:: Exercise description ::
Lines, not repeats, are what count: give the number of lines below that hold "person", and nothing more.

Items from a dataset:
********************
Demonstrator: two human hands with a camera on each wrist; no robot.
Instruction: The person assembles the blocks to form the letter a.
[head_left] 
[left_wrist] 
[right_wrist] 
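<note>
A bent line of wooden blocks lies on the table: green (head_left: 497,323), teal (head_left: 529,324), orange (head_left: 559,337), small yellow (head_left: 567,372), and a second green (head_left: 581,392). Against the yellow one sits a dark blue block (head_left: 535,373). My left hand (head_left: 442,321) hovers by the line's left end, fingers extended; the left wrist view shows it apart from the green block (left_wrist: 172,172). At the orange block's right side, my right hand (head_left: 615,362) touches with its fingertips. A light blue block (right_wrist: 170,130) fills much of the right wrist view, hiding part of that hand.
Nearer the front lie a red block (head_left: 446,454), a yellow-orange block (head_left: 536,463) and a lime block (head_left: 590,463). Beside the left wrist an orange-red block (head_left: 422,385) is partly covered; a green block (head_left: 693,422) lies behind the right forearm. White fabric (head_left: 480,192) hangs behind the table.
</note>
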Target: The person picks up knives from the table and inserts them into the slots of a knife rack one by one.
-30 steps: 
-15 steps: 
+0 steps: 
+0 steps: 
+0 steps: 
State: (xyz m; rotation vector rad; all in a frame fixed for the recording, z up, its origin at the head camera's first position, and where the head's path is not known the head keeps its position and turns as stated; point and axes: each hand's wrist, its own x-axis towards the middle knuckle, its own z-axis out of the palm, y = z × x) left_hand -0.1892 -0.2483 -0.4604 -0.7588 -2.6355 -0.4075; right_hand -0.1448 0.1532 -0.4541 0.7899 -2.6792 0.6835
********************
:: Exercise answer ::
2